Masters sat rigidly at attention now. “Schaefer told you something about Perry Daniels?”

“Oh, yes, sir. ’Course, Schaefer turned out to be a killer and all, so maybe his word ain’t so good, Lord rest his soul. But he told me this long before he bumped off that nurse, so maybe it’s the truth. In fact, sir, I know part of it’s the truth, ’cause I done some checking on my own.” Caldroni paused. “Like I said, this is when I first come aboard, when I was still casting around for a prowlmate. Now, I got Singer, so I—”

“Never mind Singer, damnit! What’d Schaefer tell you? What’d you find out about Daniels?”

Caldroni’s eyes opened wide. “Well, sir, I got to talkin’ to Schaefer coupla times when I first come aboard. It don’t hurt to know somebody in the Ship’s Office. Never know when you’re going to need a new I.D. card or a liberty—”

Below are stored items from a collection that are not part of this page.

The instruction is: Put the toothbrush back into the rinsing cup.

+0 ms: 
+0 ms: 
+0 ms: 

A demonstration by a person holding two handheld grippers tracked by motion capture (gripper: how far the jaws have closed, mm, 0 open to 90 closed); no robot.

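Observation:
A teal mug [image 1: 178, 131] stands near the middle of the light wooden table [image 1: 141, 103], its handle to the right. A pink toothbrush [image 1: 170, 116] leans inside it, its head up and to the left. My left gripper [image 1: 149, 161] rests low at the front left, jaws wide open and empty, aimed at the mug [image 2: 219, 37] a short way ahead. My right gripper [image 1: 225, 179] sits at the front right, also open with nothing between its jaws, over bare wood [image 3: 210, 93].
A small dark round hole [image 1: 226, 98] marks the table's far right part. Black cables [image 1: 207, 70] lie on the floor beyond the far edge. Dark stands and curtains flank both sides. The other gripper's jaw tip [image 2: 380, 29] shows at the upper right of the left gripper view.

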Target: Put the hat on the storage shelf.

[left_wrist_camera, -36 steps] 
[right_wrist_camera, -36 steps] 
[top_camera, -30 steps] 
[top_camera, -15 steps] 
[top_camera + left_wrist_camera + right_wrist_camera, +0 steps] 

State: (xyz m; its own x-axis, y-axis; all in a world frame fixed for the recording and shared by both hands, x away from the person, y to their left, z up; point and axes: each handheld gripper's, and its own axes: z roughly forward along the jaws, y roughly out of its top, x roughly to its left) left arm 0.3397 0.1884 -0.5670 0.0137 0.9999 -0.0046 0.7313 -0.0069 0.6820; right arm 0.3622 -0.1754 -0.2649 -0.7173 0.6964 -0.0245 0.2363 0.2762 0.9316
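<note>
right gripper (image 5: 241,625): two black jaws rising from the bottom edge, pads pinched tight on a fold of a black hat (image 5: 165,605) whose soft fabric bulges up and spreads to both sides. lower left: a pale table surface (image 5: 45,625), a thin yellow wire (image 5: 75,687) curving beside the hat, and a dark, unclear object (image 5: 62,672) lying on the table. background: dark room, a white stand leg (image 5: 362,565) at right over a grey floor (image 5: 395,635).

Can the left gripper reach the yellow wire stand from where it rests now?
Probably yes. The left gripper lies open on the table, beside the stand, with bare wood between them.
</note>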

“What’d Schaefer tell you?”

“He was the one first tipped me off Daniels was a big man with the broads.”

“What’d he say?”

“Said Daniels had a big network of steady shack-ups all over the country. Now, I don’t know about all over the country, but I know Daniels was operating outside Norfolk. I checked.”

“How?”

“Well, I figured this Daniels was a man to know, you know? So I begun watching the way he operated. Not in Norfolk, that boy. Oh, no. I followed him all the way to the train station once, just trying to find out where this boy had his deal. Asked the ticket guy after Daniels bought his ticket, Mr. Masters.”

“Where did he go?”

“Shrewd cookie, this boy. This was when I was interested in becoming partners, so to speak. When I found out he was a lone wolf, well, hell, there wasn’t no sense studyin’ his operation no more. That’s about when I run across Singer, right in the radar gang, right in my own backyard.”

“Where was Daniels going? The time you followed him to the railroad station?”

“Oh. Wilmington, sir.”

“Wilmington,” Masters repeated.

“Yeah, he’s got a nice little shack-up there, I’ll bet,” Caldroni said.

“Had,” Masters said, and Caldroni eyed him quizzically.

A tall radarman with his white cap tilted back on his head sauntered down the aisle and sat in the seat next to the redhead.

“My name’s Fred Singer,” he said, smiling. “What’s yours?”